## WORK TO COMPLETE
Please return each record exactly as it stands.

## TASK INPUT
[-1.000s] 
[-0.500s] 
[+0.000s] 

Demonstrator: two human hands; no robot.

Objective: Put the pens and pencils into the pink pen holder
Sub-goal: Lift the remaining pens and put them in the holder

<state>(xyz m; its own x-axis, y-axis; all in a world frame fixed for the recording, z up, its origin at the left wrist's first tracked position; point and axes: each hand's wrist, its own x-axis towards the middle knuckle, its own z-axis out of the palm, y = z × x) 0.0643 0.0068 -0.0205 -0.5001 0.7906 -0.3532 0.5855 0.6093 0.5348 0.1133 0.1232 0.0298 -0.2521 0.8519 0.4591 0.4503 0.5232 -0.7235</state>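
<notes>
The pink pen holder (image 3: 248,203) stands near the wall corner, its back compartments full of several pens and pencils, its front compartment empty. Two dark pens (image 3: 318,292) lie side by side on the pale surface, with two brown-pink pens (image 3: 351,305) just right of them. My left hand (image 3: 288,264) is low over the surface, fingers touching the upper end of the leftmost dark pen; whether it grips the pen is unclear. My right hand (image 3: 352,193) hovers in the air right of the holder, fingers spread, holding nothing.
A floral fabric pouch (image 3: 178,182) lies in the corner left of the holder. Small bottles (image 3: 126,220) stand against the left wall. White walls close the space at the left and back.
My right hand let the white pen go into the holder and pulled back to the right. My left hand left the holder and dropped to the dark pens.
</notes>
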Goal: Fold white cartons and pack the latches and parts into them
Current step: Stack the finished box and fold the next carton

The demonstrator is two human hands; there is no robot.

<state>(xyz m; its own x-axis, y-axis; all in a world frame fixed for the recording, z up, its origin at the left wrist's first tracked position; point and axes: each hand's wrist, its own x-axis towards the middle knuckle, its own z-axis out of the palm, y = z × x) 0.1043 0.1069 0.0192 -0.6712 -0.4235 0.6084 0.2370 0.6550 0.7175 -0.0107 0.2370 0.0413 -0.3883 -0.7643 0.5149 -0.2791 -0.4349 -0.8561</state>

## THE COMPLETED TASK
[-1.000s] 
[-0.500s] 
[+0.000s] 

Demonstrator: two human hands; no robot.

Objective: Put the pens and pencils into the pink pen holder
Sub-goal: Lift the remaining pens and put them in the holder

<state>(xyz m; its own x-axis, y-axis; all in a world frame fixed for the recording, z up, its origin at the left wrist's first tracked position; point and axes: each hand's wrist, its own x-axis towards the middle knuckle, its own z-axis out of the palm, y = z × x) 0.0643 0.0068 -0.0205 -0.5001 0.7906 -0.3532 0.5855 0.6093 0.5348 0.1133 0.1232 0.0298 -0.2521 0.8519 0.4591 0.4503 0.5232 -0.7235</state>
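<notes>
The pink pen holder (image 3: 248,203) stands near the wall corner, its back compartments full of several pens and pencils, its front compartment empty. Two dark pens (image 3: 318,292) lie side by side on the pale surface, with two brown-pink pens (image 3: 351,305) just right of them. My left hand (image 3: 288,264) is low over the surface, fingers touching the upper end of the leftmost dark pen; whether it grips the pen is unclear. My right hand (image 3: 352,193) hovers in the air right of the holder, fingers spread, holding nothing.
A floral fabric pouch (image 3: 178,182) lies in the corner left of the holder. Small bottles (image 3: 126,220) stand against the left wall. White walls close the space at the left and back.
My right hand let the white pen go into the holder and pulled back to the right. My left hand left the holder and dropped to the dark pens.
</notes>
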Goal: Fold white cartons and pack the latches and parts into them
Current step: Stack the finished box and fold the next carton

The demonstrator is two human hands; there is no robot.

<state>(xyz m; its own x-axis, y-axis; all in a world frame fixed for the recording, z up, its origin at the left wrist's first tracked position; point and axes: each hand's wrist, its own x-axis towards the middle knuckle, its own z-axis out of the palm, y = z × x) 0.1043 0.1069 0.0192 -0.6712 -0.4235 0.6084 0.2370 0.6550 0.7175 -0.0107 0.2370 0.0413 -0.3883 -0.7643 0.5149 -0.2791 -0.4349 -0.8561</state>

This response contains the complete answer.